INFORMATION PROVIDED:
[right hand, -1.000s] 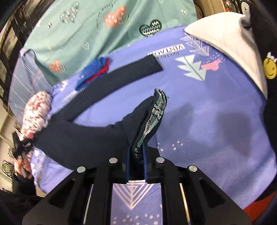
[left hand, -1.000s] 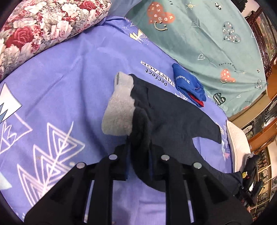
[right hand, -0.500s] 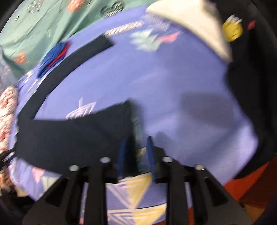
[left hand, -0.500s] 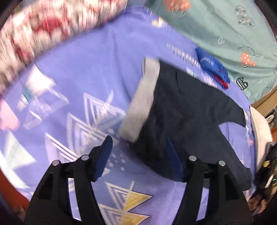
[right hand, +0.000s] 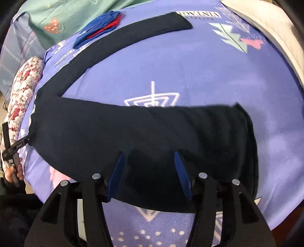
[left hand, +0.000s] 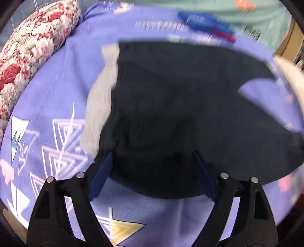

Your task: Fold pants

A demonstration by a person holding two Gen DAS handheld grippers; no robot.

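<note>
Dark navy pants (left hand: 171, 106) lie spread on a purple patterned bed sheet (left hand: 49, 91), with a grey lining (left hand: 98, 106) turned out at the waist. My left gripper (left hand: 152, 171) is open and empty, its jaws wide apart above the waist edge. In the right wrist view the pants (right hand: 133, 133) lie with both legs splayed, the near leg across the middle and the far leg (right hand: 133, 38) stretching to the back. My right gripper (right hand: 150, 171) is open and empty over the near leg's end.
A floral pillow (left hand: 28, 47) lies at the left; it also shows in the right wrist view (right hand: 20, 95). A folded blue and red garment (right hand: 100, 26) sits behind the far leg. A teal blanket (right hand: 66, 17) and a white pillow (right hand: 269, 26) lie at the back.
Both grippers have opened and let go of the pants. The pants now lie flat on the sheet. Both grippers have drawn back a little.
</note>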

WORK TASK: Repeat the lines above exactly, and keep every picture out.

SOLUTION FOR THIS EXERCISE:
[right hand, -1.000s] 
[left hand, -1.000s] 
[right hand, -0.500s] 
[left hand, -0.500s] 
[right hand, +0.000s] 
[left hand, +0.000s] 

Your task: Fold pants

A demonstration by a person holding two Gen DAS handheld grippers; no robot.

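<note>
Dark navy pants (left hand: 171, 106) lie spread on a purple patterned bed sheet (left hand: 49, 91), with a grey lining (left hand: 98, 106) turned out at the waist. My left gripper (left hand: 152, 171) is open and empty, its jaws wide apart above the waist edge. In the right wrist view the pants (right hand: 133, 133) lie with both legs splayed, the near leg across the middle and the far leg (right hand: 133, 38) stretching to the back. My right gripper (right hand: 150, 171) is open and empty over the near leg's end.
A floral pillow (left hand: 28, 47) lies at the left; it also shows in the right wrist view (right hand: 20, 95). A folded blue and red garment (right hand: 100, 26) sits behind the far leg. A teal blanket (right hand: 66, 17) and a white pillow (right hand: 269, 26) lie at the back.
Both grippers have opened and let go of the pants. The pants now lie flat on the sheet. Both grippers have drawn back a little.
</note>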

That concludes the answer to the exercise.